File metadata and controls

243 lines (204 loc) · 11.4 KB

Data Lake Functions

These functions are used to help interact with Azure Data lake in a more seamless manner.

Generic Parameters

The following parameters are use by all data lake functions.

Parameter Type Description
account String The name of the Azure Storage Account.
container String The name of the Azure Data Lake Container.
path String The path to the file/folder within the data lake. For the root path use '/'.

Authentication Parameters

The data lake functions support authenticating to the data lake using the following options.

  • The Service Principal (SPN) of the deployed Azure Functions App
  • A user specified Service Principal. The service principal must be in the same tenant as the Azure Functions App.
  • A Shared Access Signature (SAS) token.
  • The Azure Storage Account key

You must only specify the parameters required for one of these authentication types for each function call. Specifying multiple types will return an error. The types are in the table below.

Note: You can optionally provide the parameter keyVault. This allows the name of the secret in a key vault to be passed instead of a secret value.

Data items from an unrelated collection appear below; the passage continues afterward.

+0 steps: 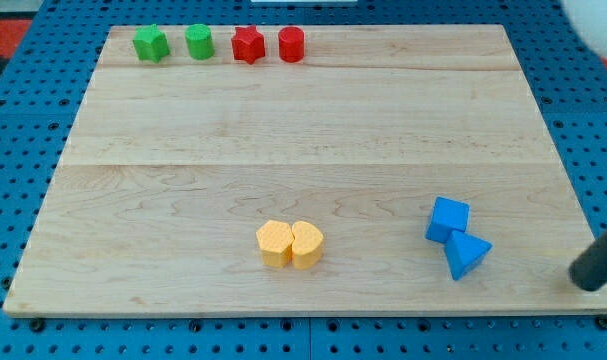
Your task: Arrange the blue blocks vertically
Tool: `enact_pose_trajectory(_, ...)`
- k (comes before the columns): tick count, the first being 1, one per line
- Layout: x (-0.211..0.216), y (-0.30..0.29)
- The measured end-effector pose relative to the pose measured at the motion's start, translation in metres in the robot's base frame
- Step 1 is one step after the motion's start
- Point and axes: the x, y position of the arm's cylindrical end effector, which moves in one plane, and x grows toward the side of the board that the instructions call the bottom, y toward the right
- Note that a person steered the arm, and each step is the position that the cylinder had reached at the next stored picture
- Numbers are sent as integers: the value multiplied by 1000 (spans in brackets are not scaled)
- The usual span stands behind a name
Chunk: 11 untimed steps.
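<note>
Two blue blocks lie at the board's lower right: a blue cube (448,219) and, just below and right of it and touching it, a blue triangular block (468,254). My rod enters from the view's right edge; its tip (586,281) is right of the blue triangle, about a hundred pixels away, at the board's right edge. It touches no block.
A green star-like block (150,43), a green cylinder (200,42), a red star-like block (247,45) and a red cylinder (291,45) stand in a row along the top left. Two yellow blocks (290,244) touch at the bottom centre of the wooden board (283,140).
</note>
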Motion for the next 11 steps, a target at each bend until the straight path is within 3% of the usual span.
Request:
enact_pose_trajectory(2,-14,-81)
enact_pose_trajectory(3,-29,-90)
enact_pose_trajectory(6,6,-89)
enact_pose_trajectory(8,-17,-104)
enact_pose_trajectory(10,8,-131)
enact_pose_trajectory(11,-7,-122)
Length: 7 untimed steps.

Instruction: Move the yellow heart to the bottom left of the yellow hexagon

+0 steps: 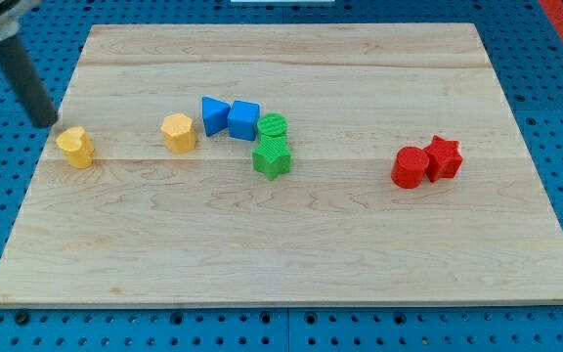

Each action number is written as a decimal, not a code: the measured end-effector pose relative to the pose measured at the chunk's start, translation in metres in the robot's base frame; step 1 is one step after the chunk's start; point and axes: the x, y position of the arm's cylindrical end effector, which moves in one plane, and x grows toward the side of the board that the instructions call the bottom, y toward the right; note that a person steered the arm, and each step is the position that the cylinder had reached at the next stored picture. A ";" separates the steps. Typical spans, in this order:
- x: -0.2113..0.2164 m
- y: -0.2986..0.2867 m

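The yellow heart [75, 147] lies near the board's left edge. The yellow hexagon [178, 132] sits to its right, slightly higher in the view, well apart from it. My tip [47, 123] is at the end of the dark rod, just up and left of the yellow heart, with a small gap between them.
A blue triangle [214, 114] and blue cube [244, 119] sit right of the hexagon. A green cylinder [273, 126] and green star [272, 156] are beside them. A red cylinder [410, 167] and red star [444, 156] are at the right. The wooden board [291, 244] has blue pegboard around it.
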 end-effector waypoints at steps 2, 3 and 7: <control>0.033 0.030; 0.050 0.042; 0.106 0.153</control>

For this to work, the deployed Azure Functions App service principal must be granted access to read the secrets from the specified key vault.

Auth Type Parameter Required Format Description
Azure Functions SPN N/A To use the Azure Functions App Service Principal you do not need to provide any authentication parameters.
User SPN spnClientId Yes GUID The client id of the SPN you want to use to authenticate calls to the data lake. Must be in the same tenant as the Azure Functions application.
spnClientSecret Yes String The client secret for the SPN. This is either the secret for the SPN, or, if the keyVault parameter is specified is the name of the secret value in that Azure Key Vault.
keyVault No String The name of the Azure Key Vault that contains the secret specified by the parameter spnClientSecret.
SAS Token sasToken Yes String The SAS token for accessing storage account. Must be in the same tenant as the Azure Functions application.
keyVault No String The name of the Azure Key Vault that contains the secret specified by the parameter spnClientSecret.
Storage Account key accountKey Yes String The storage account key. This is either the secret for the SPN, or, if the keyVault parameter is specified is the name of the secret value in that Azure Key Vault.
keyVault No String The name of the Azure Key Vault that contains the secret specified by the parameter spnClientSecret.

Responses

Successful calls will return 200 (OK), failed calls will return 400 (Bad Request). In both cases the return body will be a JSON object with the result set or error details.


CheckPathCase

https://<YourAzureFunctionsAppUrl>/api/DataLake/CheckPathCase

When dealing with metadata driven processing, it is easy for a mistake in the path case in metadata to cause errors when accessing the lake, because Azure Data Lake paths are case sensitive. This function can be used to validate a path. If the path does not exist, the function checks for all paths that could match but with different casing. If one is found, that is returned, or if none/multiple matches are found an error is returned.

Parameters

The generic and authentication parameters above are mandatory, and are the only parameters required.

Return Values

Returned values JSON objects. Below is an example of a successful call:

{
    "invocationId": "37c34c08-bb41-4176-b542-8adc3617f28f",
    "debugInfo": {
        "informationalVersion": "1.0.0"
    },
    "storageContainerUrl": "https://<YourAzureFunctionsAppUrl>/myContainer",
    "authType": "FunctionsServicePrincipal",
    "parameters": {
        "Path": "TESTDATA"
    },
    "validatedPath": "TestData"
}

An example of a call with a mandatory parameter missing:

{
  "invocationId":"e28970da-13f2-46be-848e-c25de54539a1",
  "error": "Mandatory parameter 'account' was not provided."
}

An example of a call where an internal error has occurred:

{
  "invocationId":"e28970da-13f2-46be-848e-c25de54539a1",
  "error": "An error occurred, see the Azure Function logs for more details"
}

GetItems

https://<YourAzureFunctionsAppUrl>/api/DataLake/GetItems

This function is intended as an improved version of the ADF Get Metadata activity. It can be called from ADF using the Execute Function activity, using the following parameters.

Parameters

The generic and authentication parameters above are mandatory. In addition the following optional parameters can be specified.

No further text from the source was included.